======== Dataset
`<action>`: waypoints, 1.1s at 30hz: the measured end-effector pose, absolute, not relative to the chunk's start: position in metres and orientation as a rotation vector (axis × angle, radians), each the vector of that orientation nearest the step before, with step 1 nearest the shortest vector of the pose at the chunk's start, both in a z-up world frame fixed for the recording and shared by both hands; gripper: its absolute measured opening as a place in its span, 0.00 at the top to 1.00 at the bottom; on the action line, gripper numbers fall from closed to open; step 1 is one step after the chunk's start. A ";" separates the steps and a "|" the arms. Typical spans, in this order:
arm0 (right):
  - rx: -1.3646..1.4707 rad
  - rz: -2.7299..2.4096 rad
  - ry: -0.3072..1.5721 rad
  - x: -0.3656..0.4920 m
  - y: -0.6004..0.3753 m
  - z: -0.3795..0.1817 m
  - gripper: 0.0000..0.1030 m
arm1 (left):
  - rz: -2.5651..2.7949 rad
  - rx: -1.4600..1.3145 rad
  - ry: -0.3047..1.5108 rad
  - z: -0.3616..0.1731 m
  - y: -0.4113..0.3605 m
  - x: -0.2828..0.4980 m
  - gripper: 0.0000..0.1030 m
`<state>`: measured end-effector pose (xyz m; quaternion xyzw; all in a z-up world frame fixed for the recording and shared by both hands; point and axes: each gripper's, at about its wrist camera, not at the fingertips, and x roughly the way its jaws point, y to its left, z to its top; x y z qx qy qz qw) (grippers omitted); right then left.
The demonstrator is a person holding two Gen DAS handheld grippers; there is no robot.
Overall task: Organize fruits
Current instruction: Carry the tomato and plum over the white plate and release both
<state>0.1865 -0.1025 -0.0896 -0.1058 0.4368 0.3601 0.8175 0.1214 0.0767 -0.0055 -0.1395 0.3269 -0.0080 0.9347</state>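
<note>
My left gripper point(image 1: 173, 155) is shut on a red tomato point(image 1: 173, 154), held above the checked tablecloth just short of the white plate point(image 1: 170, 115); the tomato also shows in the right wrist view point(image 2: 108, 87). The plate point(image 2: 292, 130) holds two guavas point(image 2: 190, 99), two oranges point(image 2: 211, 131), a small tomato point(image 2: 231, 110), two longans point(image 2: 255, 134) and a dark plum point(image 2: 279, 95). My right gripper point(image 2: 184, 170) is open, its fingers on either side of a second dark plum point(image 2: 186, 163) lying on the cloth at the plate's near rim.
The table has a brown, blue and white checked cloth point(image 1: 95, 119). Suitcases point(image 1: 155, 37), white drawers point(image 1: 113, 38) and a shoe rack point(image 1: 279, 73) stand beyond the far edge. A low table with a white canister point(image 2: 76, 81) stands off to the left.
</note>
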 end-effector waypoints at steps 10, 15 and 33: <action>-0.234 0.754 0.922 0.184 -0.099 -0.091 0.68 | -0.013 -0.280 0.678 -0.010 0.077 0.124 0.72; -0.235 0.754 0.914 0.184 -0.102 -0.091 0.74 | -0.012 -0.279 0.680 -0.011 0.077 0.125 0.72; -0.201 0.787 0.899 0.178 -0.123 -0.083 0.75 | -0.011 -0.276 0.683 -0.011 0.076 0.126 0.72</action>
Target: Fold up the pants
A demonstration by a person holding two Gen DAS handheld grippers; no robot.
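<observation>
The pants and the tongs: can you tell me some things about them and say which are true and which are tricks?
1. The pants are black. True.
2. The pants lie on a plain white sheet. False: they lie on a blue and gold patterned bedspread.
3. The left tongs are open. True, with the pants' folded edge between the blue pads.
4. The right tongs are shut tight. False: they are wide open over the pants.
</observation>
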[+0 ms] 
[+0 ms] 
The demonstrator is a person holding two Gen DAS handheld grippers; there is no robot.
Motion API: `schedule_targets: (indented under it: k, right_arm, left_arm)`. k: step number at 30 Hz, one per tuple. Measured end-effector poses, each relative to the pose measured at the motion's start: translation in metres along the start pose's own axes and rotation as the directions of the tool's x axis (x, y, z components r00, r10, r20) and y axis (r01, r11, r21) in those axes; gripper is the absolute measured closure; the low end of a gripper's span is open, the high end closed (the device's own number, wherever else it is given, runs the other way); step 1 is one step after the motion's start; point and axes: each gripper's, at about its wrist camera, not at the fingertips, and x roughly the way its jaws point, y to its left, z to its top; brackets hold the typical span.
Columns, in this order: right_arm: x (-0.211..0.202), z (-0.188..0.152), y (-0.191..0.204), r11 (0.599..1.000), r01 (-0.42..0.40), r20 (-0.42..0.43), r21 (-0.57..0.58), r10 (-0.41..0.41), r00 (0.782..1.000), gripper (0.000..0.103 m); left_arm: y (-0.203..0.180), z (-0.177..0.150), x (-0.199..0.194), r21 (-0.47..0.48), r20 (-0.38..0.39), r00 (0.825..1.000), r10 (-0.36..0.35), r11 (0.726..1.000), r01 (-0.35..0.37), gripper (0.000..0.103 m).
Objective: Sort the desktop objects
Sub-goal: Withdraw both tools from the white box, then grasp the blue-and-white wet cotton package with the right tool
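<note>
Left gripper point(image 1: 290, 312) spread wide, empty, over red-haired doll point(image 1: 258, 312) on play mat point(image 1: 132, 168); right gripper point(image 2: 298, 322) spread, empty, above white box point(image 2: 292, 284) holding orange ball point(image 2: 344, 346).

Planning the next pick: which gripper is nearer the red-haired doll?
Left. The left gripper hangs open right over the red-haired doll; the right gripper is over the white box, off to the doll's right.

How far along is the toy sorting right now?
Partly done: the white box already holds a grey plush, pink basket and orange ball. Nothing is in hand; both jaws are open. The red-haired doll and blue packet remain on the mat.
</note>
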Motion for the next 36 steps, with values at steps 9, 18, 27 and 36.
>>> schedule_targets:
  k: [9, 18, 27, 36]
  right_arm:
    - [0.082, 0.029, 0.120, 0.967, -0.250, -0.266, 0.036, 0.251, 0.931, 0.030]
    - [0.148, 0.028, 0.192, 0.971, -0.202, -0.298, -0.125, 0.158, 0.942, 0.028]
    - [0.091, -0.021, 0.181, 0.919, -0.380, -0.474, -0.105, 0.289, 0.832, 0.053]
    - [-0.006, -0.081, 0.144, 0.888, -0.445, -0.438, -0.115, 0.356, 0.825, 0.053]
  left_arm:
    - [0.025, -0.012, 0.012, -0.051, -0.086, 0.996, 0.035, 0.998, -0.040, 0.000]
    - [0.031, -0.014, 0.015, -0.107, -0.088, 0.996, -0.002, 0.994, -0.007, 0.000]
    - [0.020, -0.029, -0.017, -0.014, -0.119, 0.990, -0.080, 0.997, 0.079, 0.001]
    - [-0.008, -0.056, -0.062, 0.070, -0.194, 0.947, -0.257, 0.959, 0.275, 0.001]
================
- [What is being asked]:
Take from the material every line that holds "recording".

- [Problem solution]:
`<action>`: waypoints, 1.1s at 30hz: the measured end-effector pose, absolute, not relative to the chunk's start: position in metres and orientation as a rotation vector (axis × angle, radians), each the vector of that orientation nearest the step before, with step 1 nearest the shortest vector of the pose at the chunk's start, both in a z-up world frame fixed for the recording and shared by both hands; gripper: its absolute measured opening as a place in its span, 0.00 at the top to 1.00 at the bottom; on the action line, gripper numbers fall from closed to open; step 1 is one step after the chunk's start. A ";" separates the steps and a "|" the arms. Typical spans, in this order:
`<state>`: measured end-effector pose (xyz m; quaternion xyzw; all in a z-up world frame fixed for the recording and shared by both hands; point and axes: each gripper's, at about its wrist camera, not at the fingertips, and x roughly the way its jaws point, y to its left, z to its top; x y z qx qy qz qw) (grippers omitted); right then left.

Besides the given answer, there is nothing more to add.